Exercise brief.
Keep every line in which "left" occurs and drop the rest of the data.

Given data.
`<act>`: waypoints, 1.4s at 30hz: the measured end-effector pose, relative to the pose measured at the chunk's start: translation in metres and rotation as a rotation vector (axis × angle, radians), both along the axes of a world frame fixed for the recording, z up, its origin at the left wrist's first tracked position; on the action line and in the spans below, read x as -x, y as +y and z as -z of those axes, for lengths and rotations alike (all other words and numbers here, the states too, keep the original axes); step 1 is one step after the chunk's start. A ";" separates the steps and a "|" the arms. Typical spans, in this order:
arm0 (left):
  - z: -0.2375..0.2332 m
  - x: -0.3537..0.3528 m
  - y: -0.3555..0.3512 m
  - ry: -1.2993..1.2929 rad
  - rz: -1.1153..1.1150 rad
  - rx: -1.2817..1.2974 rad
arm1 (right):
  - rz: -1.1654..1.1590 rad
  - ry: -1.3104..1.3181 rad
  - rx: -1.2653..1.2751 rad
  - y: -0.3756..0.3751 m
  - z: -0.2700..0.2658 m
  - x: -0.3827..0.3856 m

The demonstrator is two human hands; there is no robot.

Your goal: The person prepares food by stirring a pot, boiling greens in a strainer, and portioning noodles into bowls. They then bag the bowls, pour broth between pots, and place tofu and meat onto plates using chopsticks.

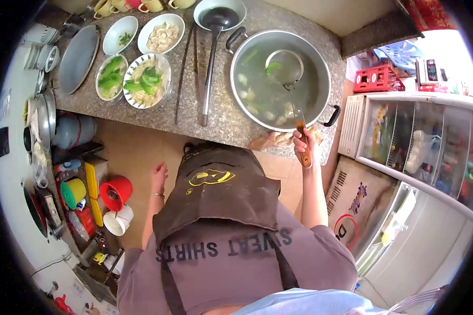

Response.
`<act>`: waypoints, 1.4s at 30hz: the measured end-effector pose, relative to the pose measured at the chunk's start: translation in metres and rotation as a rotation vector (axis × angle, radians), both along the axes of a world frame fixed for the recording, z up, its origin at the left wrist's first tracked position; on the action line and in the spans below, read x as -x, y as +y and z as -z of those axes, for lengths and rotations alike (all other words and numbers here, the states too, keep the original axes); step 1 is one step after the chunk's start. A ";" separates the steps and a "|" the arms. Typical spans, in this order:
arm0 (left):

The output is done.